Można by go nazwać człowiek rajd. Wygrywa wszystko. Sebastien Loeb okazał się najszybszy na drugim, skróconym etapie Rajdu Dakar i jest nowym liderem tej imprezy. Spory awans zaliczył Rafał Sonik wśród kierowców quadów.
OS był znacznie skrócony z tych samych powodów, z których wczorajszy etap został odwołany. Dziś kierowcy mieli do przejechania 354 kilometry.

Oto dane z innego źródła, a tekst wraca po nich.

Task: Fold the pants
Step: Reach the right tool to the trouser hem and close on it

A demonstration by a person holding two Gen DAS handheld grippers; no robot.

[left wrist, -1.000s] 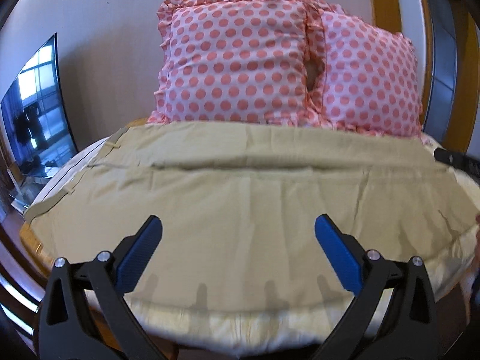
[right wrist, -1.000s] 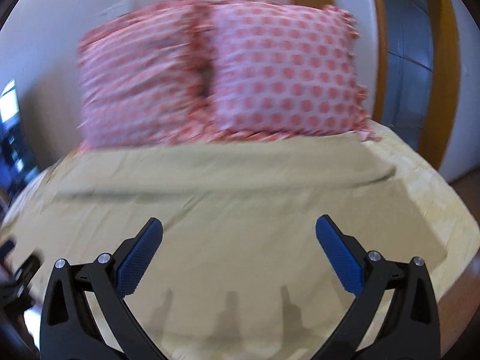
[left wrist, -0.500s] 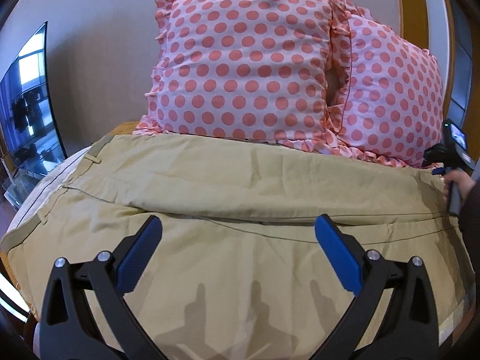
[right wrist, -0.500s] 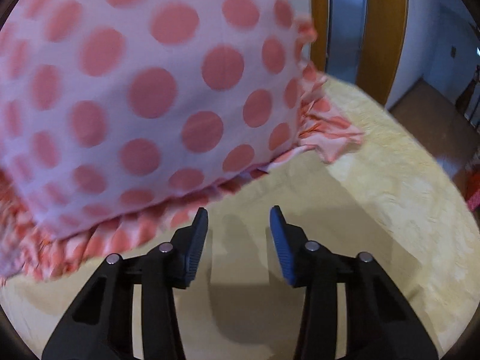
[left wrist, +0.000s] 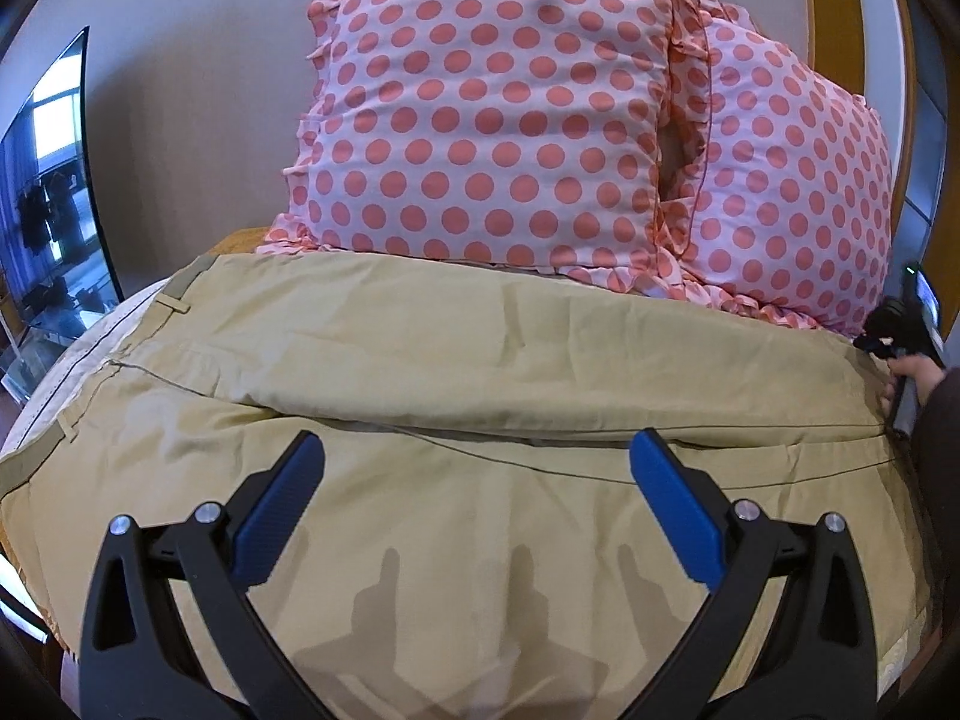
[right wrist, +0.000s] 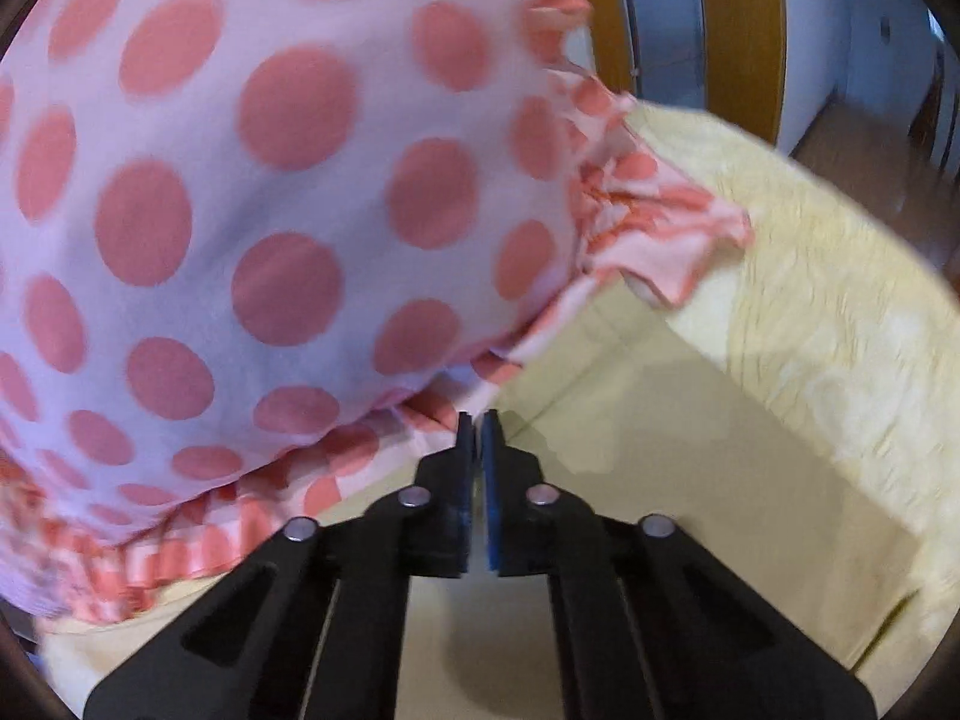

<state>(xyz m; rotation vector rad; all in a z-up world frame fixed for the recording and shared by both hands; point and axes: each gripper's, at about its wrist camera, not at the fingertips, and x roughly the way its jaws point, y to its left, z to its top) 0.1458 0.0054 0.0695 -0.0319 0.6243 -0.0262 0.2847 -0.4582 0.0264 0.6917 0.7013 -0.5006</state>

To był dzień kierowców WRC w Dakarze. Na pierwszym pomiarze czasu najszybszy był… Martin Prokop, jadący Toyotą Hilux. Ostatecznie najszybszym okazał się Sebastien Loeb, który o 2 minuty i 23 sekundy wyprzedził Stephane Peterhansela, również jadącego Peugeotem. Jak narazie piąte miejsce zajmuje Mikko Hirvonen. Prokop jest 9. Carlos Sainz 14. a tuż za nim plasują się Adam Małysz i Marek Dąbrowski.
W klasyfikacji generalnej samochodów Loeb i Peterhansel zajmują dwa pierwsze miejsca.
Wśród kierowców quadów najszybszy był Ignacio Casale, a szósty dojechał Rafał Sonik.
Polak zajmuje taką samą pozycję w “generalce”.
Wśród motocyklistów najszybszy był Toby Price. Jakub Piątek dojechał na 36. miejscu, a Maciej Berdysz na 105. W generalce prowadzi Price, zaledwie 2 sekundy przed Rubenem Farią. Piątek jest 40. a Berdysz 105.